Dès lors, on ne sera pas surpris que rien ne trouve grâce à ses yeux. Au terme d’une réflexion délibérément subjective, très impressionniste et, cela va sans dire, sans références autres qu’une brève expérience personnelle, la distinction entre savoirs ponctuels, notionnels et conceptuels est décrétée inutile (p. 48), partir des représentations des élèves « ne sert qu’à perdre du temps », l’autoévaluation est démagogique dans son principe, la définition des objectifs des séquences revient à sacrifier à des « théories prétentieuses »… On passera sur les approximations (« l’apprenant doit être actif dans la construction de ses apprentissages ») pour constater que ce livre peut au moins nous apprendre que la mauvaise volonté conduit aux incompréhensions les plus graves. Il est d’ailleurs instructif que la deuxième partie de l’ouvrage, rédigée « à froid », un an plus tard, pour faire le point sur des préceptes pédagogiques entraperçus à l’IUFM, soit beaucoup plus nuancée : la critique de ces préceptes dénonce en général leur application exclusive et dogmatique, tout en en reconnaissant l’intérêt intrinsèque.

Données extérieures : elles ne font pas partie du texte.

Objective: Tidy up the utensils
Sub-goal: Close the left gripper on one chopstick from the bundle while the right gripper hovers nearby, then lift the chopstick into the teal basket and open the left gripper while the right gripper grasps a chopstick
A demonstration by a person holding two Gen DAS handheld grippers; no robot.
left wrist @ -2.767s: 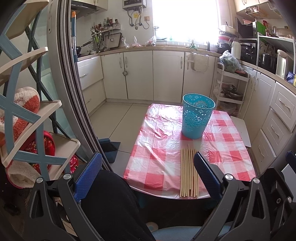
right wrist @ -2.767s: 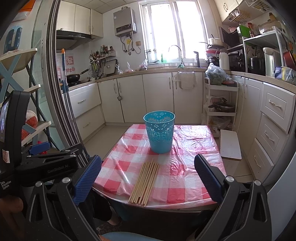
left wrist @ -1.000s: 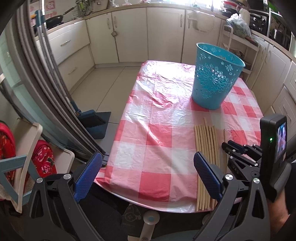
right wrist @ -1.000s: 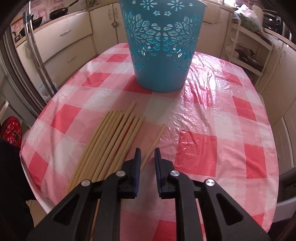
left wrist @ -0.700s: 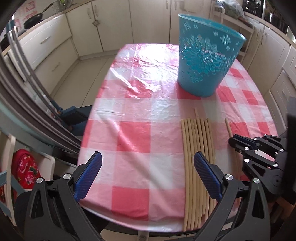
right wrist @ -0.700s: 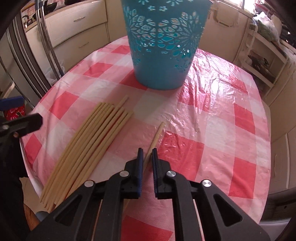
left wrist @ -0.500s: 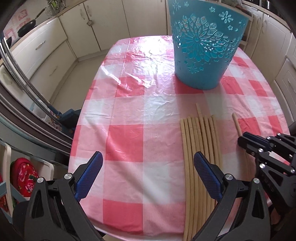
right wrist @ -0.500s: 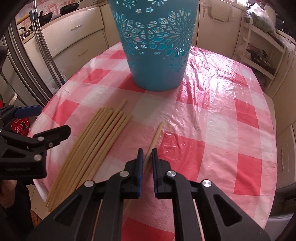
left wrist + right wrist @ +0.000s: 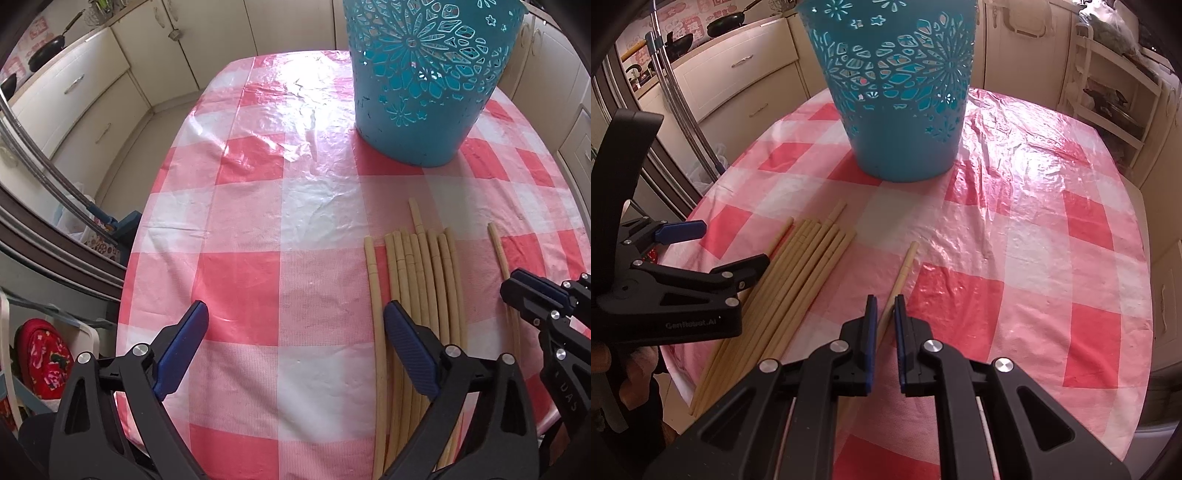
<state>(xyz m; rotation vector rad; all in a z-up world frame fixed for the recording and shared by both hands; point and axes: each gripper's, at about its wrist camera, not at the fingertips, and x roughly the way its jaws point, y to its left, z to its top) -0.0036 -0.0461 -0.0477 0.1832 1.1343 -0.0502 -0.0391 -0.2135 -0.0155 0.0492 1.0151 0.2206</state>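
Note:
Several bamboo chopsticks point(image 9: 417, 295) lie side by side on the red-and-white checked tablecloth point(image 9: 258, 206); they also show in the right wrist view point(image 9: 798, 266). One chopstick point(image 9: 901, 273) lies apart to their right. My right gripper point(image 9: 884, 306) is nearly closed around this single chopstick, which lies between its blue pads; it also shows in the left wrist view point(image 9: 524, 291). My left gripper point(image 9: 295, 325) is open and empty, low over the table, its right finger above the bundle. A teal cut-out basket point(image 9: 897, 92) stands upright behind the chopsticks.
The table's near edge point(image 9: 332, 469) is close below both grippers. Cream kitchen cabinets point(image 9: 92, 85) line the far walls. A metal door frame point(image 9: 44, 206) and a rack with a red item point(image 9: 40, 358) stand left of the table.
My left gripper has come down and forward over the table beside the bundle. My right gripper has closed in from open onto the single chopstick and stayed there.

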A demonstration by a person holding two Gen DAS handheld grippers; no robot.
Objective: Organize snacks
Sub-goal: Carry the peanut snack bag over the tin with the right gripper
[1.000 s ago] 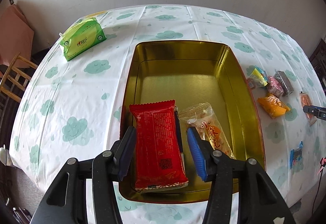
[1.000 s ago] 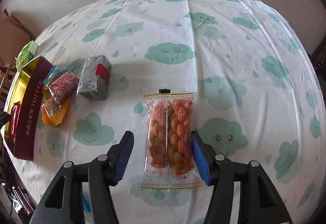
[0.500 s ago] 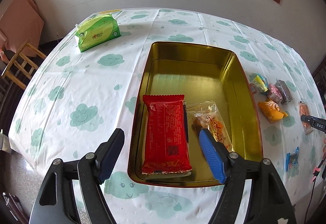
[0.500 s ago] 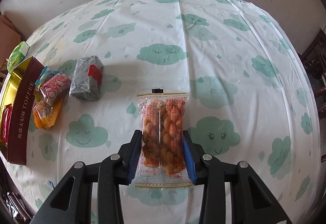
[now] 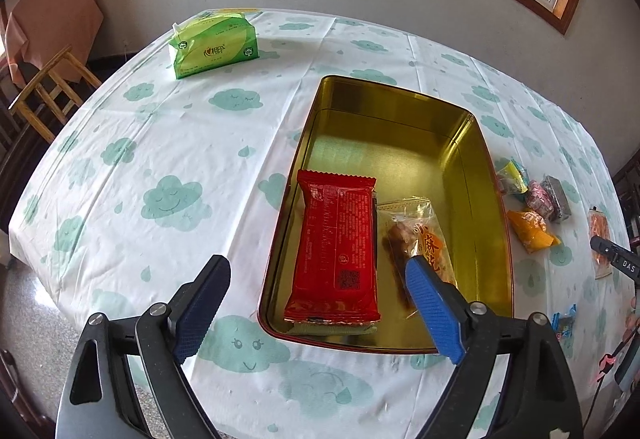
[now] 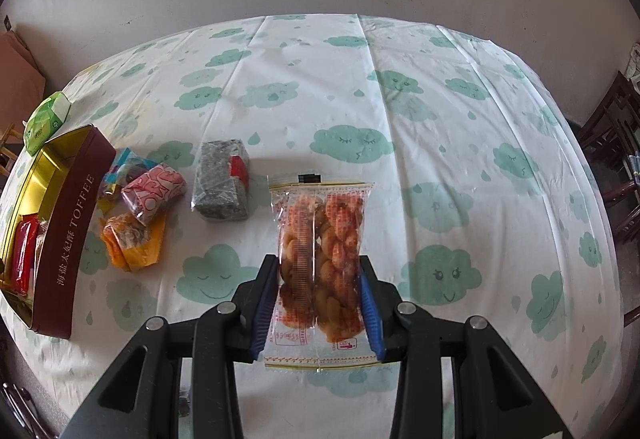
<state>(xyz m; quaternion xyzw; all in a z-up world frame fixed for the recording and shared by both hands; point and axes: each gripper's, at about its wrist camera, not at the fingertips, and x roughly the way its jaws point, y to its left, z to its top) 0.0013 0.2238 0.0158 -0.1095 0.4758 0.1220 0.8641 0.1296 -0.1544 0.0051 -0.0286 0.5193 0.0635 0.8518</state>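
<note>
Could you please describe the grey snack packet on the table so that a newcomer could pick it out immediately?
Start at the dark red TOFFEE tin on the cloud-print tablecloth. A small cluster of loose snacks lies along its outer side, and the grey packet is the one furthest from the tin. It alone is blocky, speckled grey with a red label, whereas the pink packet and the orange packet are brightly coloured.

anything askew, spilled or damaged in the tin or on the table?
Nothing spilled or torn. One oddity: the red packet in the gold tin lies on top of another flat pack, only an edge showing. The right gripper holds the twist-snack packet squarely.
</note>
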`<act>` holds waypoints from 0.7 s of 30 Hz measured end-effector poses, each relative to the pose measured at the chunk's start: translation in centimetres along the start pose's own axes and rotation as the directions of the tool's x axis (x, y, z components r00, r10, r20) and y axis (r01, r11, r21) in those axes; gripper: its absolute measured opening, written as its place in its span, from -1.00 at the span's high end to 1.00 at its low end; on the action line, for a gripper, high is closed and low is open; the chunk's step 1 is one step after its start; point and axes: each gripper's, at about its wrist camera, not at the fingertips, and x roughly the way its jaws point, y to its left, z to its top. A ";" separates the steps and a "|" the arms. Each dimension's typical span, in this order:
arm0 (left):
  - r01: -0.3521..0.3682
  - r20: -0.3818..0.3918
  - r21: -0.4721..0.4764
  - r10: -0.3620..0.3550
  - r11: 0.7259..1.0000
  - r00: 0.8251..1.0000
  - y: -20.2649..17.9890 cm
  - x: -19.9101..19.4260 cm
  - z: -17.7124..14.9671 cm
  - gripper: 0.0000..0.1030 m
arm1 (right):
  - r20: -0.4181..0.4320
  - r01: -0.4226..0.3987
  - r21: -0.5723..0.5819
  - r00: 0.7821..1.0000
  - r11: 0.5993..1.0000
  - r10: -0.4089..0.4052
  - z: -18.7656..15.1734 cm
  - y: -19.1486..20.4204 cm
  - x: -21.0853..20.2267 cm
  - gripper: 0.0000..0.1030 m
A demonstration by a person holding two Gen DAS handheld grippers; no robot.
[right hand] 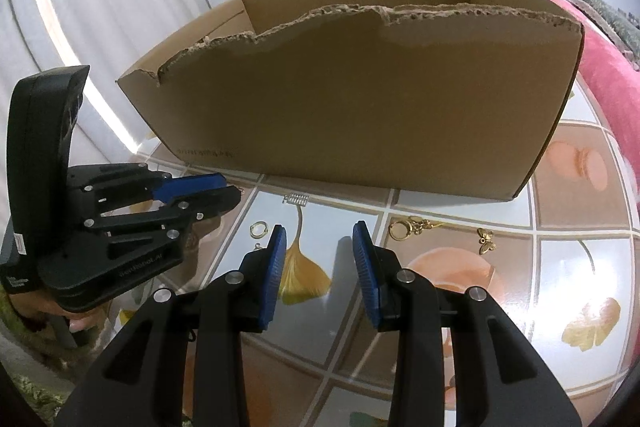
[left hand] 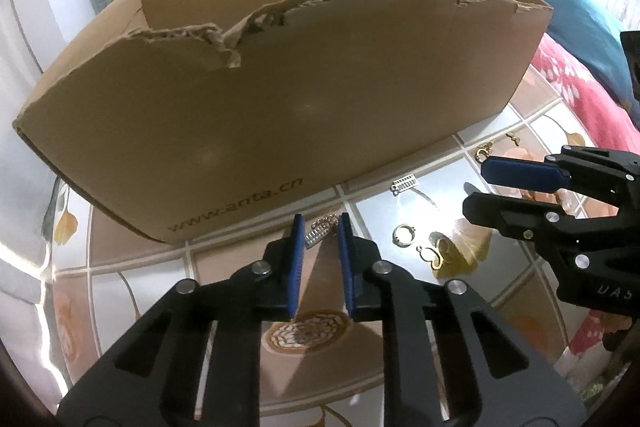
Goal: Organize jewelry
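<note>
Tabletop [left hand: 400, 211]: earring [left hand: 320, 231] btwn left claw [left hand: 321, 227] pads.

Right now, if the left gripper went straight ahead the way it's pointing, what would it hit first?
Probably the small silver and gold jewelry piece lying between the tips of the open left gripper, then the cardboard box wall just behind it. Depth is hard to judge here.

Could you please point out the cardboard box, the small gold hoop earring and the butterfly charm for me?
cardboard box [right hand: 360, 107]: right wrist view, middle of its near wall.
small gold hoop earring [right hand: 258, 229]: right wrist view, on the ring's rim.
butterfly charm [right hand: 487, 241]: right wrist view, on its gold body.
</note>
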 end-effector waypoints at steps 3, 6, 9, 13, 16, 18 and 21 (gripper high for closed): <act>0.002 0.005 0.010 -0.002 1.000 1.000 0.0 0.0 -0.1 0.91 | 0.001 0.001 0.000 1.000 1.000 -0.001 0.1 0.0 0.0 0.33; 0.009 0.009 0.013 -0.010 1.000 1.000 0.0 0.2 0.1 0.91 | 0.003 0.001 0.000 1.000 1.000 -0.001 0.0 0.0 -0.2 0.33; 0.017 0.014 0.012 -0.018 1.000 1.000 0.3 0.1 0.0 0.91 | 0.012 0.002 -0.004 1.000 1.000 -0.002 0.1 0.2 -0.5 0.33; 0.023 0.012 0.005 -0.023 1.000 1.000 0.5 0.1 0.0 0.92 | 0.022 0.005 -0.016 1.000 1.000 -0.005 0.8 0.3 -0.6 0.33; 0.023 0.008 -0.007 -0.023 1.000 1.000 1.1 -0.3 -0.4 0.92 | 0.015 0.008 -0.031 1.000 0.999 -0.008 1.5 0.6 -0.1 0.33; 0.023 0.008 -0.021 -0.023 1.000 1.000 1.3 -0.5 -0.7 0.91 | -0.003 0.015 -0.042 1.000 0.999 -0.015 1.9 0.7 0.7 0.33; 0.023 0.006 -0.030 -0.023 0.999 1.000 1.6 -0.6 -0.9 0.92 | -0.017 0.011 -0.047 1.000 0.999 -0.012 2.2 0.9 1.5 0.33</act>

On signalera tout de même la position d’un problème de fond, p. 34 : « La finalité d’une séquence sur les dents est l’hygiène bucco-dentaire. Et moi qui pensais naïvement qu’il s’agissait de faire un peu de sciences naturelles ! » La question des finalités de l’École est posée, réactivant le débat instruction éducation. Mais le fait qu’il soit bien mieux posé ailleurs dispense de la lecture du livre de Rachel Boutonnet, sauf à vouloir mesurer à quel point les préjugés peuvent être dévastateurs.